▶ **Supplied data**
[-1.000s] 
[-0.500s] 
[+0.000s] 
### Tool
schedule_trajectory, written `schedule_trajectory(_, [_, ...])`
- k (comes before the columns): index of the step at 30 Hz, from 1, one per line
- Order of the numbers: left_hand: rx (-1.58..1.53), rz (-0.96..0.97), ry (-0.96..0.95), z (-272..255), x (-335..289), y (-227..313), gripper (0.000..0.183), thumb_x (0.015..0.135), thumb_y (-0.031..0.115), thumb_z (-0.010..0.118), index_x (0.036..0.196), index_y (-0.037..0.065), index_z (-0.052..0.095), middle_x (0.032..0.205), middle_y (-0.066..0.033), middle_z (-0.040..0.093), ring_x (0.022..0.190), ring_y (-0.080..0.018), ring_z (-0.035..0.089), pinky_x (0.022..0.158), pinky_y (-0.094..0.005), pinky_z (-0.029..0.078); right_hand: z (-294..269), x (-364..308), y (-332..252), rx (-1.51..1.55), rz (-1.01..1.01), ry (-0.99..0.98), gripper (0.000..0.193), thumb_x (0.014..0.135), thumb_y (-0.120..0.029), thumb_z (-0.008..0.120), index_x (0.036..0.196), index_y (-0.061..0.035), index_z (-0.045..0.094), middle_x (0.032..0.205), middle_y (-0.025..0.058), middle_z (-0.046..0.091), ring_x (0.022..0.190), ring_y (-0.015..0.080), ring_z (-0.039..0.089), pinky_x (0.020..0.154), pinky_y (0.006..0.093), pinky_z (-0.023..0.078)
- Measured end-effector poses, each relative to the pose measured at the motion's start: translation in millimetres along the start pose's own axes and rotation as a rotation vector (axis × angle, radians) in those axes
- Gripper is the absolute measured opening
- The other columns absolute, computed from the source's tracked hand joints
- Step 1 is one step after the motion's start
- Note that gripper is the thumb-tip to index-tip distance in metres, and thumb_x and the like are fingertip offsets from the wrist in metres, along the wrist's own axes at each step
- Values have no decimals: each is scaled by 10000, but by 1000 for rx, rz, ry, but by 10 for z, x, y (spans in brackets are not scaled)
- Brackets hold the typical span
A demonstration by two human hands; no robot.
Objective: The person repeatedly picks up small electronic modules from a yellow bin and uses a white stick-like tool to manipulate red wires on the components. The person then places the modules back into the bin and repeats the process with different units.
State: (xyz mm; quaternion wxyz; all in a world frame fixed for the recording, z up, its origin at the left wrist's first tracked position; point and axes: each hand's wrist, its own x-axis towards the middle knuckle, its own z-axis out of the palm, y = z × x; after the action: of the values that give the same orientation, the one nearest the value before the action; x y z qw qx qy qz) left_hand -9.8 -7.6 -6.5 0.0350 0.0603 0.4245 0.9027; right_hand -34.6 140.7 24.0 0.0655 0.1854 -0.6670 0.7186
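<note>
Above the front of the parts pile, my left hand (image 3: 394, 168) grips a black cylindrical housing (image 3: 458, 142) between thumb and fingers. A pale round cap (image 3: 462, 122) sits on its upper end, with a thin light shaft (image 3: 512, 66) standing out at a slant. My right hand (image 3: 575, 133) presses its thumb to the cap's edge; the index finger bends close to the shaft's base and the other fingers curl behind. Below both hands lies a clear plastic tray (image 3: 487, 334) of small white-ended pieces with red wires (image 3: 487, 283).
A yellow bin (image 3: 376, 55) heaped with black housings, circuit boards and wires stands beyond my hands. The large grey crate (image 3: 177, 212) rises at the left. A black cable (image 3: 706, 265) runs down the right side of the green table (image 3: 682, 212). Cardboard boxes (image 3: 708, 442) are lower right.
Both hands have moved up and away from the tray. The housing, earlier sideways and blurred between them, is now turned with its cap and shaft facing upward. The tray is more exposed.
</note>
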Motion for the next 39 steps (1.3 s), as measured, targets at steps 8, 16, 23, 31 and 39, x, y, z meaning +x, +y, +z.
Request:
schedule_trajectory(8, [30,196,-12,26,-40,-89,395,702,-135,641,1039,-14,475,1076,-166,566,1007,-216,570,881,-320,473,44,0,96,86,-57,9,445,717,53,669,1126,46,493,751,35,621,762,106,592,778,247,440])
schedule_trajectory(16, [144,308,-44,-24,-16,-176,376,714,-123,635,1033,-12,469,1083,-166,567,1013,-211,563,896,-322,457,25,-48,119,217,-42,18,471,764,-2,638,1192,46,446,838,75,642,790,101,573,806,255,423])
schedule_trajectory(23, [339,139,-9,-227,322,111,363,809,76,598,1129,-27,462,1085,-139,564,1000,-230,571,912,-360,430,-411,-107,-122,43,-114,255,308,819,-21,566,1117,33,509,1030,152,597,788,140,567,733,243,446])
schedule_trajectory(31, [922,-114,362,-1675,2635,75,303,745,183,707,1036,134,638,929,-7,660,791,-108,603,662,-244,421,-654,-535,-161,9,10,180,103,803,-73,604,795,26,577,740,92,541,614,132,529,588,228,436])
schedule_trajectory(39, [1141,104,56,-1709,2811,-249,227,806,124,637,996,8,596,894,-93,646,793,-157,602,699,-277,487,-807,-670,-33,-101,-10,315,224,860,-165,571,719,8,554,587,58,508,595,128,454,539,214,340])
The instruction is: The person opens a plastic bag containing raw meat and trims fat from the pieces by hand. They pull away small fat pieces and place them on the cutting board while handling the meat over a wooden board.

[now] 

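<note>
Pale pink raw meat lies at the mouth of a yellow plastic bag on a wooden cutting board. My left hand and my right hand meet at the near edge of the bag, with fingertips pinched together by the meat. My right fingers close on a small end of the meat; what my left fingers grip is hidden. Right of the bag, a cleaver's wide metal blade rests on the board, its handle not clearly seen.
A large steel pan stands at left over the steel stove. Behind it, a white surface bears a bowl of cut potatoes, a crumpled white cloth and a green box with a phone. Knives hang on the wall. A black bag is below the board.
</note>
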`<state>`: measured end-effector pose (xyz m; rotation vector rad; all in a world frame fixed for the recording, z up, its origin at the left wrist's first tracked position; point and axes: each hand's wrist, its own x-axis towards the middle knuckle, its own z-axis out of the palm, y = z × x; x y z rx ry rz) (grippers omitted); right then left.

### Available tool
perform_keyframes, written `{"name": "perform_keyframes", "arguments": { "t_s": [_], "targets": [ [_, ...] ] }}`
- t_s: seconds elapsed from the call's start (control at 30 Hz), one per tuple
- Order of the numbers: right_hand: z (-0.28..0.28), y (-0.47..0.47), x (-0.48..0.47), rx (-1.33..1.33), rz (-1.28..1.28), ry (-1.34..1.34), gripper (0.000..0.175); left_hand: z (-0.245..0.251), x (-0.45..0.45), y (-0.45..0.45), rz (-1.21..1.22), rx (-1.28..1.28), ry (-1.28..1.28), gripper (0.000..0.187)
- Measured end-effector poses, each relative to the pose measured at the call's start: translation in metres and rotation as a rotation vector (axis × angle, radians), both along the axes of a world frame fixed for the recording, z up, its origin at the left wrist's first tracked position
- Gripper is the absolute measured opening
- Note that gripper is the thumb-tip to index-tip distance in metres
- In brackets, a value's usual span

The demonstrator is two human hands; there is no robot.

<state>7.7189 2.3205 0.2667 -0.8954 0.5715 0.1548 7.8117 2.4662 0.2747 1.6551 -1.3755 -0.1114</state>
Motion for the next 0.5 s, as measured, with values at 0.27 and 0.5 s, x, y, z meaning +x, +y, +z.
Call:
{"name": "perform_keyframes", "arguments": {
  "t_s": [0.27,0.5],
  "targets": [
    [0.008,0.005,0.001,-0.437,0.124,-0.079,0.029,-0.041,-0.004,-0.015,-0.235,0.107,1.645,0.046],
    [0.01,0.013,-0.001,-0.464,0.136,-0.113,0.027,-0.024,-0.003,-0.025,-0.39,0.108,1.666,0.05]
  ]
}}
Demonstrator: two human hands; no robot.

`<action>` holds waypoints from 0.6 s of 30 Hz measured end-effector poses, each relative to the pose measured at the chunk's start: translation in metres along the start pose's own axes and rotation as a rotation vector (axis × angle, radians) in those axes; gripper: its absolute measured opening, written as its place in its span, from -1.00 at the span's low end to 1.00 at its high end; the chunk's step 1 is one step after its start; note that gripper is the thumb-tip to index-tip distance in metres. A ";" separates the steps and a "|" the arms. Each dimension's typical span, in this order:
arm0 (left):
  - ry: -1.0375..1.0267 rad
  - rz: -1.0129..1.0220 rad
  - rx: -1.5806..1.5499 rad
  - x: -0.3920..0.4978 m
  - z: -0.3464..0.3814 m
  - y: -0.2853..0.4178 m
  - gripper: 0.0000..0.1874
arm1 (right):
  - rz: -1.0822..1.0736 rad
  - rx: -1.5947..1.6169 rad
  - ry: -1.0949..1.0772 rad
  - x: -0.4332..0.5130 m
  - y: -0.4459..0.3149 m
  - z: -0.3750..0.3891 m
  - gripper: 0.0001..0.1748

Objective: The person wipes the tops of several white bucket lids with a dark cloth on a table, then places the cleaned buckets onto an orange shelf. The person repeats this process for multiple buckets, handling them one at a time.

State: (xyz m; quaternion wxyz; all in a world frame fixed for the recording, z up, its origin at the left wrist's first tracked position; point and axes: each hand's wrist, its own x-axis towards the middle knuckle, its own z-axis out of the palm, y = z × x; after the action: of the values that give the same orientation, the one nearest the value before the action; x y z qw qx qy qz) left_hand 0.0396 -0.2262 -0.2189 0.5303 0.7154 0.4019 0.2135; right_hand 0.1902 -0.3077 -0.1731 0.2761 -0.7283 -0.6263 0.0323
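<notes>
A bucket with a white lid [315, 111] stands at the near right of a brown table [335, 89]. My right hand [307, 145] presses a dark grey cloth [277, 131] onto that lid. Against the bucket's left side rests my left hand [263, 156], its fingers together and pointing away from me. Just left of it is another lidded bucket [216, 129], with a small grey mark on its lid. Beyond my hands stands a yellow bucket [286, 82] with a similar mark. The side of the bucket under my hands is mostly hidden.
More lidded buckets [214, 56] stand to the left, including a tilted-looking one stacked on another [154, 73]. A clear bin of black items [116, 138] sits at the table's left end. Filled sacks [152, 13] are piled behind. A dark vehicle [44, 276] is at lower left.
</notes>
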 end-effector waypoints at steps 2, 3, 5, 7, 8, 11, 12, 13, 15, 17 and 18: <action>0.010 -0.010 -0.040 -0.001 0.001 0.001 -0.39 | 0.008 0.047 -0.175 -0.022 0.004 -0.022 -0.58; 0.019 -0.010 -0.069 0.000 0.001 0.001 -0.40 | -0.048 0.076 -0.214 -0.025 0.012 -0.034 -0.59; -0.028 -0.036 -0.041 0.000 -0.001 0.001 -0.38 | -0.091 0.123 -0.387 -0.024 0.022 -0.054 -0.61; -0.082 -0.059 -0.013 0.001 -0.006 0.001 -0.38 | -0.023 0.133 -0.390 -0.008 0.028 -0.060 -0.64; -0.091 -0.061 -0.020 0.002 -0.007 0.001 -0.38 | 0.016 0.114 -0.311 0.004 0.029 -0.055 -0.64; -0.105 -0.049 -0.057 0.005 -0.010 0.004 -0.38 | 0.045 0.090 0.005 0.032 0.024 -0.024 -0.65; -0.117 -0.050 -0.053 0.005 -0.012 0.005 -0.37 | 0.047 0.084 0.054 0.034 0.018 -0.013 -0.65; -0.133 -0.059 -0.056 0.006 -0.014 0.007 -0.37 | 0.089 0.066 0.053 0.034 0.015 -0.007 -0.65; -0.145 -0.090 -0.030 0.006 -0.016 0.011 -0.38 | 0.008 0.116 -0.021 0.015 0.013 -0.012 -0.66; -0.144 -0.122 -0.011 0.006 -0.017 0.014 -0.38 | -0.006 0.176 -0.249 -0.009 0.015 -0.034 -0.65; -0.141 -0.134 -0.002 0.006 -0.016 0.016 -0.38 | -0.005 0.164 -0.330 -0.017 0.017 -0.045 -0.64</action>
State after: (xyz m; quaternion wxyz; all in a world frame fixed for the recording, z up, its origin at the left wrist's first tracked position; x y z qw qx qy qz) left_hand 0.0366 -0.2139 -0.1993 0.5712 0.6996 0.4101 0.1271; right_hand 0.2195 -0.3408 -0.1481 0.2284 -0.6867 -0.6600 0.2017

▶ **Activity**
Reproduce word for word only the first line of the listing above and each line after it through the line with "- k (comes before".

▶ **Reply**
[-1.000s] 
[-0.500s] 
[+0.000s] 
### Tool
schedule_trajectory, written `schedule_trajectory(_, [_, ...])`
- k (comes before the columns): index of the step at 30 Hz, from 1, one per line

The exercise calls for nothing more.